Fazendo outra analogia, seria mais ou menos como se a minha casa tivesse com o esgoto a céu aberto, goteiras no teto, infiltração na cozinha, mofo no quarto dos meus filhos, a geladeira vazia e eu resolvesse comprar um chafariz milionário feito por Gaudí, para colocar em cima de toda merda espalhada pelo jardim. Só que com um detalhe: Com o dinheiro do meu vizinho.
E nada acontece até que um Joãozinho qualquer resolva roubar um pão para alimentar os filhos em casa, porque está desempregado. Agora sim, escuto o som da indignação e vejo as luzes das sirenes, e esse safado vai ficar na cadeia por muitos anos. Quem mandou não ser político.

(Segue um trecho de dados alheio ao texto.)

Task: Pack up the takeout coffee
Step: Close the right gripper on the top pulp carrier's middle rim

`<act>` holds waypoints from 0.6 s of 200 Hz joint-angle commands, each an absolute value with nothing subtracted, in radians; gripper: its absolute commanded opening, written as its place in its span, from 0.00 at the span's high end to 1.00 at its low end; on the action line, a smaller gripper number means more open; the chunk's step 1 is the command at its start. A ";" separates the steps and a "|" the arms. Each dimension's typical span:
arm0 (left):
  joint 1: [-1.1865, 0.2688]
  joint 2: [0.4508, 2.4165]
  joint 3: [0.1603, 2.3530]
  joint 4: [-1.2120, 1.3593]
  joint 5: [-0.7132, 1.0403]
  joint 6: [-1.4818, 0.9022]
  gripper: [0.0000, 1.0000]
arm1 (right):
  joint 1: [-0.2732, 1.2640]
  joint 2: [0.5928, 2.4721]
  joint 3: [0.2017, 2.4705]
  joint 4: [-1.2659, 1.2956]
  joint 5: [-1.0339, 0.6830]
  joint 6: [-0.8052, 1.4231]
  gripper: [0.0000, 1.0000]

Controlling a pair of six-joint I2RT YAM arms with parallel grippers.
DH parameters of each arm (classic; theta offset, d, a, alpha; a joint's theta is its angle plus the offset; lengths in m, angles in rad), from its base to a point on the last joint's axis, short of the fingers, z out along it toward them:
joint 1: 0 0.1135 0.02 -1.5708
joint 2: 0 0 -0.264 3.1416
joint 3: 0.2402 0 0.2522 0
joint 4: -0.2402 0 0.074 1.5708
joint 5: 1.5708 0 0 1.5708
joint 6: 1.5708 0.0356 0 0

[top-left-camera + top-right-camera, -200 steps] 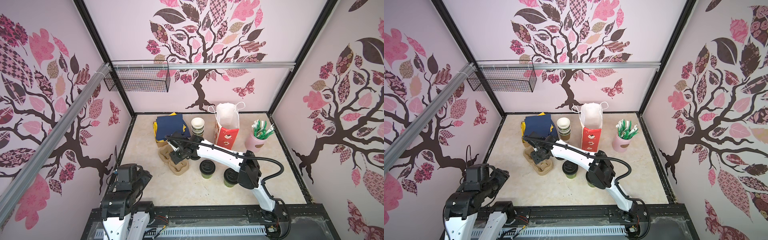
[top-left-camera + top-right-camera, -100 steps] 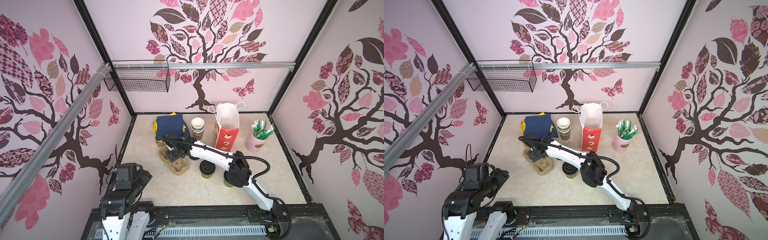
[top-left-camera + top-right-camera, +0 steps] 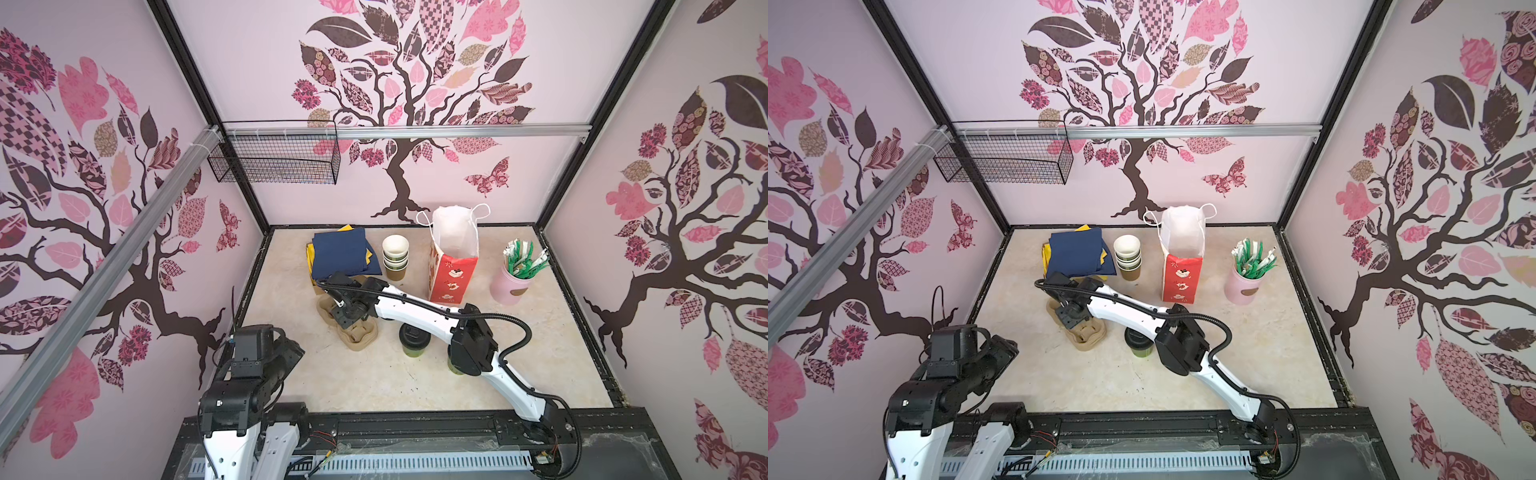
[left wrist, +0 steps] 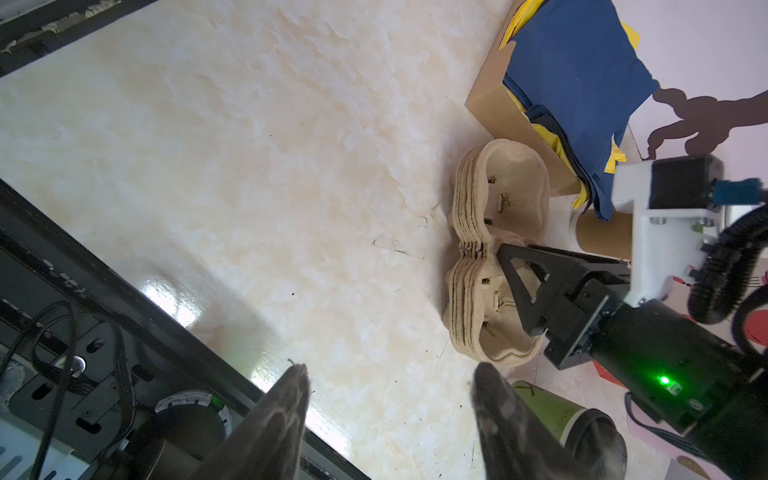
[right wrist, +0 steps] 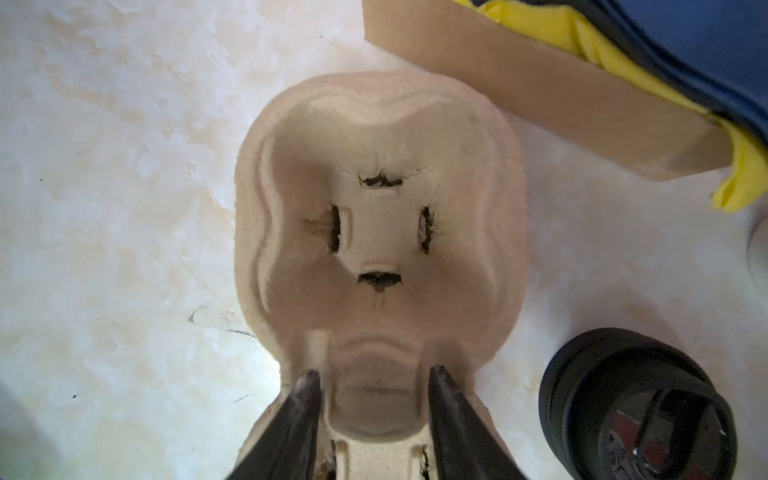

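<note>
A stack of tan pulp cup carriers (image 3: 360,337) (image 3: 1089,337) lies left of centre on the table. My right gripper (image 3: 349,319) (image 3: 1073,318) reaches across and points down onto it. In the right wrist view its jaws (image 5: 374,372) stand open either side of the raised middle ridge of the top carrier (image 5: 374,232), with narrow gaps. One takeout coffee (image 3: 414,338) (image 3: 1139,343), green with a black lid (image 5: 636,411), stands to the right of the carriers. A second coffee (image 3: 455,369) is mostly hidden behind my right arm. My left gripper (image 4: 390,370) is open and empty above the table's near left edge.
At the back stand a red and white paper bag (image 3: 453,257), a stack of empty cups (image 3: 395,257), a pink jar of green and white sticks (image 3: 515,282), and blue and yellow napkins on a cardboard box (image 3: 340,253). A wire basket (image 3: 274,162) hangs on the back wall.
My right arm's elbow has swung left, the gripper has settled onto the carrier stack, and its jaws have narrowed around the middle ridge. The left arm has not moved.
</note>
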State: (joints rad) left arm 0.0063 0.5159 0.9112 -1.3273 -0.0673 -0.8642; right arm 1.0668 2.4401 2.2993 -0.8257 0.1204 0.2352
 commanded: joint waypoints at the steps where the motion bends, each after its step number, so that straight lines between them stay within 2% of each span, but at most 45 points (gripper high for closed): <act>1: 0.010 0.520 0.951 -1.334 -0.079 -0.848 0.33 | 1.074 2.498 2.332 -0.862 0.150 0.240 0.55; 61: 0.009 0.520 0.960 -1.337 -0.086 -0.844 0.34 | 1.075 2.526 2.364 -0.890 0.153 0.244 0.57; 120: 0.009 0.519 0.966 -1.342 -0.099 -0.839 0.34 | 1.075 2.495 2.433 -0.910 0.146 0.268 0.72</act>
State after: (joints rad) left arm 0.0063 0.5159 0.9264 -1.3327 -0.0830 -0.8574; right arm 1.0714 2.4752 2.3753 -0.8761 0.1383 0.2462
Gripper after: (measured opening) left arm 0.665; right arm 0.326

Enquanto isso, lá no apartamento de São Conrado, está tudo em ordem com o esgoto, com o telhado, com a cozinha, com o quarto das crianças e a geladeira está cheia. Só que um detalhe: Ainda estamos falando do dinheiro do vizinho.
Quanto ao Municipal, que vitrais maravilhosos. Estamos a espera dos espetáculos a preços populares. Será? E o Joãozinho? Esse, coitado, tá “fudido” para dar o exemplo.
Odeio política, mas o desabafo se faz necessário. Desculpe-me, mas foi mais forte que eu. Na melhor das hipóteses sem que tenha havido roubo do pão, Roma deveria ser ressarcida pela “incompetência” do imperador, mas isso é pura ficção num país que perdeu a vergonha no caminho de sua própria história.
Um dia, ainda paro no caminho do trabalho e dou uns tapas nesse elefante branco, sonso e debochado.